Task instructions:
Beginning with the line containing "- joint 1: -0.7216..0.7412" and ending with the last line, repeat the records exactly.

Items from a data source
• • • • •
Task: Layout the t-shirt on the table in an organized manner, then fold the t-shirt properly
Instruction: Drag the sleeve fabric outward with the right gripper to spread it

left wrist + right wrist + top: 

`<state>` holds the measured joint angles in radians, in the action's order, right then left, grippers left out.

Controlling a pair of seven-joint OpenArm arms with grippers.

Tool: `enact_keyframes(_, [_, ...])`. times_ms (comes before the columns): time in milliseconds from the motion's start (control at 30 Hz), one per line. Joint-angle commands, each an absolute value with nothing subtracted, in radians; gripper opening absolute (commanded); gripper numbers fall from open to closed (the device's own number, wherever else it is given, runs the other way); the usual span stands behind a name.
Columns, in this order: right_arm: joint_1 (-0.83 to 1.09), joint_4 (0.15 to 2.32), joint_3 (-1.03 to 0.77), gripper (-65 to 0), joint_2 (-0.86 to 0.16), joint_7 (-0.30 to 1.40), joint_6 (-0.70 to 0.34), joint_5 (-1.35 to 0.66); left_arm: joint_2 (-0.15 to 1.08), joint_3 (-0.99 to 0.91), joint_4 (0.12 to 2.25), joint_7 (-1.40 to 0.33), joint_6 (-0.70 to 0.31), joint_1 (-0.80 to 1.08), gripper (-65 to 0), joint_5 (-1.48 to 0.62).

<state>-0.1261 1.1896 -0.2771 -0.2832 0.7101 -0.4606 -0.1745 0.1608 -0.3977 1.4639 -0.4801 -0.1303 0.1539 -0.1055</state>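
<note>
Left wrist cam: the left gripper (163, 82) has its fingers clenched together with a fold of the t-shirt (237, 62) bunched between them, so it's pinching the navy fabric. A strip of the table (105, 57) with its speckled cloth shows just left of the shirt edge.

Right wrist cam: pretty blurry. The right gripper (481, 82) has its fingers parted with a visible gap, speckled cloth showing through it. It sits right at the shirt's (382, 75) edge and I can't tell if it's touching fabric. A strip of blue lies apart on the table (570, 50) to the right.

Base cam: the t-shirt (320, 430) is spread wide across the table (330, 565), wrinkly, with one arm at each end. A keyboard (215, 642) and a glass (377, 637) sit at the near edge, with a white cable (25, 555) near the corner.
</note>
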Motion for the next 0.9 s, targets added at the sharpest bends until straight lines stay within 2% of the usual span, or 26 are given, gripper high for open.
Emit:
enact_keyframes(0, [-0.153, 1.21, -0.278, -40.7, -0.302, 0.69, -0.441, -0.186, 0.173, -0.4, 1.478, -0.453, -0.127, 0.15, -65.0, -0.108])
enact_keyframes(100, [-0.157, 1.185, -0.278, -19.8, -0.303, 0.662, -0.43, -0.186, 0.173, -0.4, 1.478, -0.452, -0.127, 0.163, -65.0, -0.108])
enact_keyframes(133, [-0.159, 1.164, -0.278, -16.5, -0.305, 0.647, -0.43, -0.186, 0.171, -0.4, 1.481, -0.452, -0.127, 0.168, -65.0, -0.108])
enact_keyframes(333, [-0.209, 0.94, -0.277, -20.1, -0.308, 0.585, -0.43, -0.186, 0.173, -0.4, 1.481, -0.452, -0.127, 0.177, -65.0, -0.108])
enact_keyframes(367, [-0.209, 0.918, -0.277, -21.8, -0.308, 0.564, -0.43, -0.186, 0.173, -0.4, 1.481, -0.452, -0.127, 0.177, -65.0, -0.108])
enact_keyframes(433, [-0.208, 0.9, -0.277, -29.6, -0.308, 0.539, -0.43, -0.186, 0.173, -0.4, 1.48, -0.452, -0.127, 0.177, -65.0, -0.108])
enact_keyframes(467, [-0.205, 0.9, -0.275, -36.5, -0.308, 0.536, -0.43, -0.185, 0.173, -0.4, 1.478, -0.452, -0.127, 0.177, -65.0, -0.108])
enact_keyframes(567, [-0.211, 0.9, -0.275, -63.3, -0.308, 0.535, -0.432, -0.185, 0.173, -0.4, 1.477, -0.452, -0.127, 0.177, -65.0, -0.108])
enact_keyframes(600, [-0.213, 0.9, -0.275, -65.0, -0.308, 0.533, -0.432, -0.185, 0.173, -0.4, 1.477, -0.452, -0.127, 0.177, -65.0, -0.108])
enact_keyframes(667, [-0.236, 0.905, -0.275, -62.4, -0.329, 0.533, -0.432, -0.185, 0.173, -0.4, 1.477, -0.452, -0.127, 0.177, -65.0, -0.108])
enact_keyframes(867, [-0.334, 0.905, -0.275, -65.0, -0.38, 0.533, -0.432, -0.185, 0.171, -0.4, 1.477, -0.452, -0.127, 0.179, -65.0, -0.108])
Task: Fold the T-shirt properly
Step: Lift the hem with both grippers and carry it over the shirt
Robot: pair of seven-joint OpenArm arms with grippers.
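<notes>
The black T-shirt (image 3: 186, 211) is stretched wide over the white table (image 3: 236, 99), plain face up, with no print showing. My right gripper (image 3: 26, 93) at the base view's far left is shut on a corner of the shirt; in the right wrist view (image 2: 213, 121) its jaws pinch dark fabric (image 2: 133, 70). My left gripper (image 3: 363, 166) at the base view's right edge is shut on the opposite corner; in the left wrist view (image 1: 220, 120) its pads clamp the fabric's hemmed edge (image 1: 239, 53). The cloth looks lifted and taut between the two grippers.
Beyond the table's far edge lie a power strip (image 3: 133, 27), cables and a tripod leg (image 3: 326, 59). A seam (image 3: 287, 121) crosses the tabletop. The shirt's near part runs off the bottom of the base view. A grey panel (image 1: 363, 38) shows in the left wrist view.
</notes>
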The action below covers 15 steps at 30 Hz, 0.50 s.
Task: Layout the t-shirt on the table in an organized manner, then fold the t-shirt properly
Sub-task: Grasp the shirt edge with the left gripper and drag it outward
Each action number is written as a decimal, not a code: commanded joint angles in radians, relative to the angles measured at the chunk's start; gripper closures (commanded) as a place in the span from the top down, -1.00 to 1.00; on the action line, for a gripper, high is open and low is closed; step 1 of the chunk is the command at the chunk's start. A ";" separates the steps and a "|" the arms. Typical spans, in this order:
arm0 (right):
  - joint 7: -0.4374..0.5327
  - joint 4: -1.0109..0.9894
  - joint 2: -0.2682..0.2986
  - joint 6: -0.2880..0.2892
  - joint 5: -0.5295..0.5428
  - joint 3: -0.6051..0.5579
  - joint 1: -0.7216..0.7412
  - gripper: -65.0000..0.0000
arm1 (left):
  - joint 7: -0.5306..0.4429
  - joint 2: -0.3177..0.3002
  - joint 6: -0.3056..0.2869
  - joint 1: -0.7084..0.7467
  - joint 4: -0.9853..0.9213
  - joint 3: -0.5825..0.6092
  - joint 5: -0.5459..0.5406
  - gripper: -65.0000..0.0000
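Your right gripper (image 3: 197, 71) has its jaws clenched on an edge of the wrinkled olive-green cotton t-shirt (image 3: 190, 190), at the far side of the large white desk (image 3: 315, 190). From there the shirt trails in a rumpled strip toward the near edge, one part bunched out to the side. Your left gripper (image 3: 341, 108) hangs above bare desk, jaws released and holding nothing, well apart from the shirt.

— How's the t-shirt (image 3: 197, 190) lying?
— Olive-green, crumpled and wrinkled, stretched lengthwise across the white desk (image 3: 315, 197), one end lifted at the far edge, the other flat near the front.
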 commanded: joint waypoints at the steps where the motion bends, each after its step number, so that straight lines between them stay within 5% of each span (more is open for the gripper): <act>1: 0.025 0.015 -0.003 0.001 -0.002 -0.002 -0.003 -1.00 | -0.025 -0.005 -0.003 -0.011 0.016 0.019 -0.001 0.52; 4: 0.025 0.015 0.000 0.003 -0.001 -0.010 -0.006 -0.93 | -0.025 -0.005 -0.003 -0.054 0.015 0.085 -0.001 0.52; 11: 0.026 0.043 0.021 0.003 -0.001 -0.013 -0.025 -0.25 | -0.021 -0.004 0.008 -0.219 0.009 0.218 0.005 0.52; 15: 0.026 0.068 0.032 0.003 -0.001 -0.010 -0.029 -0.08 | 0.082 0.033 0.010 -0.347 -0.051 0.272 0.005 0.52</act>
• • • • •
Result:
  - joint 1: -0.7216..0.7412
  - gripper: -65.0000..0.0000
arm1 (left):
  - joint 7: -0.5306..0.4429
  - joint 2: -0.3177..0.3002
  - joint 6: -0.3056..0.2869
  - joint 1: -0.7084..0.7467
  - joint 4: -0.9853..0.9213
  - joint 3: -0.5825..0.6092
  - joint 5: -0.5459..0.5406
  - gripper: -65.0000..0.0000
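Your right gripper (image 3: 197, 71) has its jaws clenched on an edge of the wrinkled olive-green cotton t-shirt (image 3: 190, 190), at the far side of the large white desk (image 3: 315, 190). From there the shirt trails in a rumpled strip toward the near edge, one part bunched out to the side. Your left gripper (image 3: 341, 108) hangs above bare desk, jaws released and holding nothing, well apart from the shirt.

— How's the t-shirt (image 3: 197, 190) lying?
— Olive-green, crumpled and wrinkled, stretched lengthwise across the white desk (image 3: 315, 197), one end lifted at the far edge, the other flat near the front.
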 commanded: joint waypoints at the steps where the motion bends, each after its step number, so that straight lines between them stay within 5% of each span (more is open for the gripper): <act>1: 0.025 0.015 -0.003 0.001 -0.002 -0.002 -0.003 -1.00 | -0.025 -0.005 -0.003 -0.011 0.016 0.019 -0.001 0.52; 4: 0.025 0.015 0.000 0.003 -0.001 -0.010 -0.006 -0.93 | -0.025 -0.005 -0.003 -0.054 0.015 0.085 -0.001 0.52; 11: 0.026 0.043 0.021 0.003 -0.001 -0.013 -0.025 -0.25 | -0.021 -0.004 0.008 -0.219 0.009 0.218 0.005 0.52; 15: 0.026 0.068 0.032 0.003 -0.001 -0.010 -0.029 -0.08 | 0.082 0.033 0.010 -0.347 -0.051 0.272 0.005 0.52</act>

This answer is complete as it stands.